_WORK REQUEST_
Exactly as it appears, restate the whole listing.

_GIVEN DATA_
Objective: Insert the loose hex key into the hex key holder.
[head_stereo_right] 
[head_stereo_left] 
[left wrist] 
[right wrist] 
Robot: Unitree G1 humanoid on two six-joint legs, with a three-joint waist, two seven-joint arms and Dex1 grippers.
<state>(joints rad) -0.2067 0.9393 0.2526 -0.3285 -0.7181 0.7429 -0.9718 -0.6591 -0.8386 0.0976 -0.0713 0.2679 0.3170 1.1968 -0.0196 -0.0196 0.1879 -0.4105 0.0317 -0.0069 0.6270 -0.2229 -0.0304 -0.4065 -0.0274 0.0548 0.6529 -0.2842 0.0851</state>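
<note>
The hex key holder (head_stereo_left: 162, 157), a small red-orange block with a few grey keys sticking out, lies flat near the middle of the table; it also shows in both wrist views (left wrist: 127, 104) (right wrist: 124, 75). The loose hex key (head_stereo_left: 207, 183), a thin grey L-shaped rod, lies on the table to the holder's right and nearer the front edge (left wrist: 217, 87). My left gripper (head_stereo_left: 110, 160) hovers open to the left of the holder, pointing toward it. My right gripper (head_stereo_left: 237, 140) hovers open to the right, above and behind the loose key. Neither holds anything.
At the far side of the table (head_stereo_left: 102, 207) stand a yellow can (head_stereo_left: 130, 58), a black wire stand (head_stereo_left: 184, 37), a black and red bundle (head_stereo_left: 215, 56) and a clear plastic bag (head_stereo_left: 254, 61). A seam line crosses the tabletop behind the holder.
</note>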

_EXPECTED OUTPUT_
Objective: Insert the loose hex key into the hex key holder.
[head_stereo_right] 
[head_stereo_left] 
[left wrist] 
[right wrist] 
Robot: Unitree G1 humanoid on two six-joint legs, with a three-joint waist, two seven-joint arms and Dex1 grippers.
<state>(joints rad) -0.2067 0.9393 0.2526 -0.3285 -0.7181 0.7429 -0.9718 -0.6591 -0.8386 0.0976 -0.0713 0.2679 0.3170 1.1968 -0.0196 -0.0196 0.1879 -0.4105 0.0317 -0.0069 0.6270 -0.2229 -0.0304 -0.4065 -0.0274 0.0548 0.6529 -0.2842 0.0851</state>
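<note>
The hex key holder (head_stereo_left: 162, 157), a small red-orange block with a few grey keys sticking out, lies flat near the middle of the table; it also shows in both wrist views (left wrist: 127, 104) (right wrist: 124, 75). The loose hex key (head_stereo_left: 207, 183), a thin grey L-shaped rod, lies on the table to the holder's right and nearer the front edge (left wrist: 217, 87). My left gripper (head_stereo_left: 110, 160) hovers open to the left of the holder, pointing toward it. My right gripper (head_stereo_left: 237, 140) hovers open to the right, above and behind the loose key. Neither holds anything.
At the far side of the table (head_stereo_left: 102, 207) stand a yellow can (head_stereo_left: 130, 58), a black wire stand (head_stereo_left: 184, 37), a black and red bundle (head_stereo_left: 215, 56) and a clear plastic bag (head_stereo_left: 254, 61). A seam line crosses the tabletop behind the holder.
</note>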

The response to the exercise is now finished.